ひと~マイライフ-大人になっても地域で暮らしてゆくために

「新ノーマライゼーション」2019年10月号

川合千那未(かわいちなみ)

小学校から大学まで地域の学校で学び、大学卒業後、1年間の準備期間を経て、2014年から親元を離れ、一人暮らしをしている。現在は、自らの経験を生かして障害のある学生がより良い学生生活を送るための支援をしたいと思い、全国障害学生支援センターでスタッフとして活動する他、東京インクルーシブ教育プロジェクトにもかかわっている。一方で、自立生活を広めるための講演活動や身近な友人を中心に一人暮らしをするためのサポートを行っている。

私は東京都内で自立生活を始めて今年で6年目になります。一人では食事をすることも、着替えをすることも、寝返りをすることも難しいため、1日ほぼ24時間の介助を受けながら生活をしています。

私が今活動していることは、主に障害児者の教育を考えて、障害のない人と共に、すべての人が同じ場で学べるように推進する取り組みをしています。また、それと並行して、障害者が家族や施設から離れて地域で暮らす「自立生活」という生き方を広めて、地域で生活したいと望む障害者のサポートをしています。

なぜ教育と自立生活の両方に携わっているかというと、私自身が経験したことが関係しています。せっかく地域の学校で学んで卒業できたとしても、その後の生活の知恵やサポートがなければ、それまで培った「つながり」が切れてしまう可能性があるからです。

大学卒業後、私は介助者を入れて生活していく方法で地域とつながり、未来を拓いていこうと思いました。

しかし、小学校から大学まで地域の学校で過ごしてきた私は、大事なことをおろそかにしてきたことに気づきました。それは、自分と似たような障害をもつ人と接点を持ってこなかったことです。一人暮らしを始めるまで障害をもつ知人や友人がおらず、学校での困りごとや将来のことをすべて自分や家族、インターネット上の情報だけで考えてきて苦労しました。

一人暮らしをしてみたいと思ったものの、情報だけでは具体的なイメージがわきませんでした。「私にも自立生活ができるかもしれない!」というビジョンを持つことができたのは、障害者団体を訪ねて、話を聞いて実際の生活や制度などについて学んだ後のことでした。

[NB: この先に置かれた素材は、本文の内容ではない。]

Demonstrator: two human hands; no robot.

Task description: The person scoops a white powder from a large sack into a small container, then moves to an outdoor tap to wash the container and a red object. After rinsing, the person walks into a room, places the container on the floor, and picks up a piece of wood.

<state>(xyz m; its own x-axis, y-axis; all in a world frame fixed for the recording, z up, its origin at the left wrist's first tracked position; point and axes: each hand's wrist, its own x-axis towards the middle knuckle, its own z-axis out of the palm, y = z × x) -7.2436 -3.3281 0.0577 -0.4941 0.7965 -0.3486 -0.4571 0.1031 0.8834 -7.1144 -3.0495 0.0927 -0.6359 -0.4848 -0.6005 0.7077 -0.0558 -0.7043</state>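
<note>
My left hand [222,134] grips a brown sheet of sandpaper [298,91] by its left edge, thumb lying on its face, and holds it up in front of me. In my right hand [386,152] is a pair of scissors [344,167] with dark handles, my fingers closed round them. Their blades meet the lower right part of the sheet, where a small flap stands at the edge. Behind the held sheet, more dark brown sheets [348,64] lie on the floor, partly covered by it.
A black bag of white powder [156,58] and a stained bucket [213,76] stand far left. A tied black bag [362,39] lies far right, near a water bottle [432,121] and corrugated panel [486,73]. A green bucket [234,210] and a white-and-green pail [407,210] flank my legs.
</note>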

今、過去に戻ることができたら、自分に「もっと積極的に他の障害者と関わった方がいい」とアドバイスしたいところですが、そもそも当時は、障害のある人とつながる機会がなく、自立生活ができることさえ知らなかったのです。学校でも、自分に似た同世代の障害者はいませんでした。

でも、地域の学校で学ぶことができて良かったと思っています。理由はたくさんありますが、その中でも、障害のない同世代と一緒にいることが私自身にとって自然であるという感覚が身についたことは、今の生活をしていく上での大きな要因となっています。

私のように障害があるにもかかわらず、障害者と接する機会がない人は、意外と多いと思います。今までの経験から、教育を受ける大切な時期にいかに障害のある人と障害のない人が分離されているかを思い知り、教育と地域社会の問題は強く結びついていることに気づかされました。そして、障害者の卒業後のビジョンの一つとして、「自立生活」という選択肢があることを一人でも多くの人に知ってほしいと思い、現在の活動に至っています。

自立生活をする上で私が心がけていることは、いろいろな人の意見を聞きつつ、自分の心に素直になることです。このような生活をしていると、楽しいことばかりではなく、時には大変なこともありますが、気持ちに正直にいることで、自分らしい充実した生活ができています。現在でも、介助を受けながら生活している人は決して多くはありませんが、いつか当たり前に、誰もが自立生活できる社会になるように活動を広げていきたいです。